If you are given a simple quadratic equation, for example x^{2}+6x+8=0, then in order to factorise this you must find two numbers that __add together to make the coefficient of x__ in the equation (in this case the coefficient is 6) and __multiply together to find the constant__ (in this case 8).

In order to do this you must find the __pairs of factors__ that multiply together to make the constant, so for this example the factors of +8 are 1&8, 2&4, (-1)&(-8) and (-2)&(-4), then using these factors you have to find a pair that will add together to make the coefficient of x, which we know is 6. Therefore the only pair of factors that will add up to 6 are 2 & 4.

So we place these into brackets like so:

(x+2)(x+4)=0

To check your answer you can simply expand the brackets again, which would give you :

x^{2}+2x+4x+8=0

Simplifying to:

x^{2}+6x+8=0, which is what we originally started with therefore showing that we have factorised correctly.

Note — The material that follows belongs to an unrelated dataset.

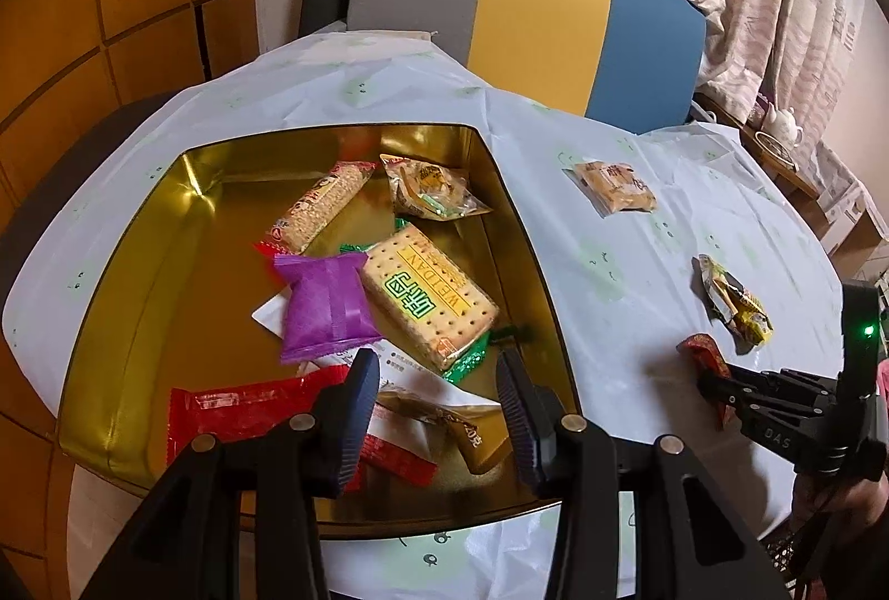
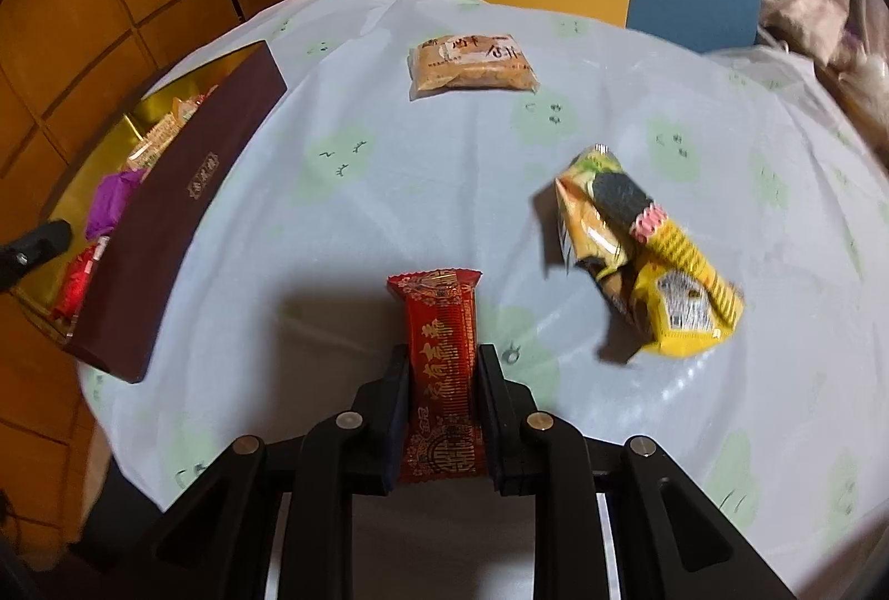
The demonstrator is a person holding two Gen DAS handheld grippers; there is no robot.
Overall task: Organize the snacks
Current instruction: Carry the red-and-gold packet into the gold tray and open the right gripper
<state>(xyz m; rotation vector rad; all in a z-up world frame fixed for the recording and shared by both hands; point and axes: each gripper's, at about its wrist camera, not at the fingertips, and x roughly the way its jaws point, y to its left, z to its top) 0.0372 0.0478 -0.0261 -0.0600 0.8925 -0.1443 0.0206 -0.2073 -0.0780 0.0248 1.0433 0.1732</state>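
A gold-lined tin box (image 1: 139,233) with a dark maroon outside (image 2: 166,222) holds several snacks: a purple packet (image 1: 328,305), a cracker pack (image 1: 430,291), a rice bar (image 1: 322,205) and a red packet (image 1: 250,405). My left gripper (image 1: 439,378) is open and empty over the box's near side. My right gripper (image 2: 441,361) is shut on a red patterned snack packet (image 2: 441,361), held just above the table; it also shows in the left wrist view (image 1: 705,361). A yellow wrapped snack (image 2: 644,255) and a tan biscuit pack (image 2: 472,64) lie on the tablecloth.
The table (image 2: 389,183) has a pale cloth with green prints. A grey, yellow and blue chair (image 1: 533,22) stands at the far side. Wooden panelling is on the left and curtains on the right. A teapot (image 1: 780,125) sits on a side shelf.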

Factorising quadratics can become more complicated when there are negatives or coefficients of x^{2 }that are greater than 1. Solving quadratics with negative signs for example: x^{2}-4x-12=0 is done the same way as before. The factors of -12 are: 1&(-12), (-1)&12, 2&(-6), (-2)&6, 3&(-4) and (-3)&4. Then added together the only factors that make -4 are (-6)&2. Therefore the answer would be (x-6)(x+2)=0

They become even more tricky when the coefficient of x^{2} is greater than 1. For example: 2x^{2}+5x+2=0. You then have to also consider the factors of the coefficient of x^{2}

The only factors of the constant 2 are 1&2 and (-2)&(-1). However one of the factors in a pair will be multiplied by 2, so these factors become: 2&2, 1&4, (-4)&(-1) and (-2)&(-2). We then need to find out which of these factors add up to 5, which we can see is 1&4.

So our final answer is (2x+1)(x+4).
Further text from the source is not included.